◆ Problem statement ◆
Could you retype every entry below exactly as written?

[Recorded data]
※ ※ ※

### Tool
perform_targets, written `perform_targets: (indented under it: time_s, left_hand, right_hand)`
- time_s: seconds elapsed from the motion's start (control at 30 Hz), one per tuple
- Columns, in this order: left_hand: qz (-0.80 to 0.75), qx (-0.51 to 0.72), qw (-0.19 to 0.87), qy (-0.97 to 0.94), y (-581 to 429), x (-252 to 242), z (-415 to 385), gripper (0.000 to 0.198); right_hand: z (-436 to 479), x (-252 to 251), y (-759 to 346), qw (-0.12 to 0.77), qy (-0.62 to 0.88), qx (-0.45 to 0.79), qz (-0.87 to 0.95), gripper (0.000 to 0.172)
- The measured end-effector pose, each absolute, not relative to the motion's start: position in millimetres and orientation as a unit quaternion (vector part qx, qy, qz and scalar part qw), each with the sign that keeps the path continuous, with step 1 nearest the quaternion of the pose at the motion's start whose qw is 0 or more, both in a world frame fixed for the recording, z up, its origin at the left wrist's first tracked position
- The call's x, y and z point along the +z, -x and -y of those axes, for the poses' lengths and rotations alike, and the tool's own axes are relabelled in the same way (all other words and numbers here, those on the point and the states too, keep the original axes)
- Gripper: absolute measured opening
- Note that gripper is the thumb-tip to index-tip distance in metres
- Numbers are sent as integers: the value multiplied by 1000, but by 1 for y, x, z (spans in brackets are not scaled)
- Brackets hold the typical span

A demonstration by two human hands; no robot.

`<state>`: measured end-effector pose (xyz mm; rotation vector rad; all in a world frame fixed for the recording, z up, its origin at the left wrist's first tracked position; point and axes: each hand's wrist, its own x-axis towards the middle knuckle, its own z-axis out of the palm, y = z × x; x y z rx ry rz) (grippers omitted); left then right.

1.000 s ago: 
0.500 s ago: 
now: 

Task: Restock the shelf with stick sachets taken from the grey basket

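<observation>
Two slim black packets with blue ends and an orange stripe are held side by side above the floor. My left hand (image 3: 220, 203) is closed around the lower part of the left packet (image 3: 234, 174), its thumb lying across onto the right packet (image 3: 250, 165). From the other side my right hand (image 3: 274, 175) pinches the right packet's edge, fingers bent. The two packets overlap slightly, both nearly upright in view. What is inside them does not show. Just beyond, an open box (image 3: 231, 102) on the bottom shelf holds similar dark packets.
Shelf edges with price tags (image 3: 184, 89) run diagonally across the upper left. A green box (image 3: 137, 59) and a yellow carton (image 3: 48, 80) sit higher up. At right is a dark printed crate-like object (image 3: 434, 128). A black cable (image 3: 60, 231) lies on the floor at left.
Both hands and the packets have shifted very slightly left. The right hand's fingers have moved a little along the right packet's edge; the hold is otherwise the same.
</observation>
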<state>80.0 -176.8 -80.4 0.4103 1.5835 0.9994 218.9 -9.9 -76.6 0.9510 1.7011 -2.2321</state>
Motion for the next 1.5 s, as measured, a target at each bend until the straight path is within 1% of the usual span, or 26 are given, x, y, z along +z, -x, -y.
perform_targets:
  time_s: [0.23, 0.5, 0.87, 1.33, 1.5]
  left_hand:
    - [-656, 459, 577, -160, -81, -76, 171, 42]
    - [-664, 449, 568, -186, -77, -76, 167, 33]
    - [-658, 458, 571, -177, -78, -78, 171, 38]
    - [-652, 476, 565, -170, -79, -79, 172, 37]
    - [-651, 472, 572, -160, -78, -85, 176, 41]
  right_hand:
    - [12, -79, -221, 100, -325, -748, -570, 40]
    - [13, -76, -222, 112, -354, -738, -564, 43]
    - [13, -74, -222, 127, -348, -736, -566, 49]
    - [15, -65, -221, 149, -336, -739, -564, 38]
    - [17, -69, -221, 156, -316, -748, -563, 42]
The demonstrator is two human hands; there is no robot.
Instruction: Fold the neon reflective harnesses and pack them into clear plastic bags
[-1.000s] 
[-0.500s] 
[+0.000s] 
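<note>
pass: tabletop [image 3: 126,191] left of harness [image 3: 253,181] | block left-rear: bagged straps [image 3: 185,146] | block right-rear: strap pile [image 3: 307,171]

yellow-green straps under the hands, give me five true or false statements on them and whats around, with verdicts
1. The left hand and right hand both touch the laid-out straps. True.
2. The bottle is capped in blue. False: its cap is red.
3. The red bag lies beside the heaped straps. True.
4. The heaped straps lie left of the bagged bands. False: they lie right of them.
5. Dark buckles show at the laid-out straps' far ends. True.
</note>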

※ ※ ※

◆ Output for this task ◆
### Tool
perform_targets, written `perform_targets: (indented under it: time_s, left_hand, right_hand)`
- time_s: seconds elapsed from the motion's start (control at 30 Hz), one per tuple
- Columns, in this order: left_hand: qz (-0.80 to 0.75), qx (-0.51 to 0.72), qw (-0.19 to 0.87), qy (-0.97 to 0.94), y (-581 to 429), x (-252 to 242), z (-415 to 385), gripper (0.000 to 0.198); right_hand: z (-436 to 479), x (-252 to 251), y (-759 to 346), qw (-0.12 to 0.77), qy (-0.62 to 0.88), qx (-0.45 to 0.79), qz (-0.87 to 0.95), gripper (0.000 to 0.172)
- The measured end-effector pose, each absolute, not relative to the motion's start: position in millimetres and orientation as a unit quaternion (vector part qx, qy, qz and scalar part qw), each with the sign that keeps the path continuous, with step 1 nearest the quaternion of the pose at the motion's start whose qw is 0 or more, both in a world frame fixed for the recording, z up, its origin at the left wrist's first tracked position
- The call's x, y and z point along the +z, -x and -y of those axes, for the poses' lengths and rotations alike, and the tool's own axes are relabelled in the same way (all other words and numbers here, those on the point and the states too, keep the original axes)
- Gripper: absolute measured opening
- Note that gripper is the thumb-tip to index-tip distance in metres
- Numbers are sent as integers: the value multiplied by 1000, but by 1 for y, x, z (spans in brackets are not scaled)
- Brackets hold the typical span

A demonstration by two human hands; no robot.

`<state>`: measured end-effector pose (xyz mm; rotation vector rad; all in a world frame fixed for the recording, z up, its origin at the left wrist's first tracked position; point and axes: each hand's wrist, its own x-axis towards the middle knuckle, its own z-axis out of the palm, y = z × x; x y z rx ry rz) (grippers omitted); left then right.

1.000 s ago: 
0.500 s ago: 
now: 

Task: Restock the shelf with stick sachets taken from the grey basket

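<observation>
Two slim black packets with blue ends and an orange stripe are held side by side above the floor. My left hand (image 3: 220, 203) is closed around the lower part of the left packet (image 3: 234, 174), its thumb lying across onto the right packet (image 3: 250, 165). From the other side my right hand (image 3: 274, 175) pinches the right packet's edge, fingers bent. The two packets overlap slightly, both nearly upright in view. What is inside them does not show. Just beyond, an open box (image 3: 231, 102) on the bottom shelf holds similar dark packets.
Shelf edges with price tags (image 3: 184, 89) run diagonally across the upper left. A green box (image 3: 137, 59) and a yellow carton (image 3: 48, 80) sit higher up. At right is a dark printed crate-like object (image 3: 434, 128). A black cable (image 3: 60, 231) lies on the floor at left.
Both hands and the packets have shifted very slightly left. The right hand's fingers have moved a little along the right packet's edge; the hold is otherwise the same.
</observation>
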<state>80.0 -176.8 -80.4 0.4103 1.5835 0.9994 218.9 -9.9 -76.6 0.9510 1.7011 -2.2321</state>
Motion for the next 1.5 s, as measured, a target at each bend until the straight path is within 1% of the usual span, or 26 are given, x, y, z along +z, -x, -y.
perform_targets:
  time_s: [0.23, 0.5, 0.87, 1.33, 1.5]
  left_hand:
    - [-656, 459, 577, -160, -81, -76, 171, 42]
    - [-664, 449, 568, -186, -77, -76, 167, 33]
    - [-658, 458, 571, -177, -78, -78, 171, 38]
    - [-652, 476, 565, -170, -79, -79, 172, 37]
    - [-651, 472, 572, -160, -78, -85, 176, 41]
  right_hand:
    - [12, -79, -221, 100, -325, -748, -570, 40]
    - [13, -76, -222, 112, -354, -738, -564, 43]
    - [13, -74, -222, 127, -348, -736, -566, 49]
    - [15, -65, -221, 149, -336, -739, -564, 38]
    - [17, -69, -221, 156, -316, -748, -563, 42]
The demonstrator is two human hands; there is no robot.
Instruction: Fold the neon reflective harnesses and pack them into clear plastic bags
[-1.000s] 
[-0.500s] 
[+0.000s] 
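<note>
pass: tabletop [image 3: 126,191] left of harness [image 3: 253,181] | block left-rear: bagged straps [image 3: 185,146] | block right-rear: strap pile [image 3: 307,171]

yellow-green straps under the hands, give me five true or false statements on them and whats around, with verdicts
1. The left hand and right hand both touch the laid-out straps. True.
2. The bottle is capped in blue. False: its cap is red.
3. The red bag lies beside the heaped straps. True.
4. The heaped straps lie left of the bagged bands. False: they lie right of them.
5. Dark buckles show at the laid-out straps' far ends. True.
</note>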

This is the complete answer.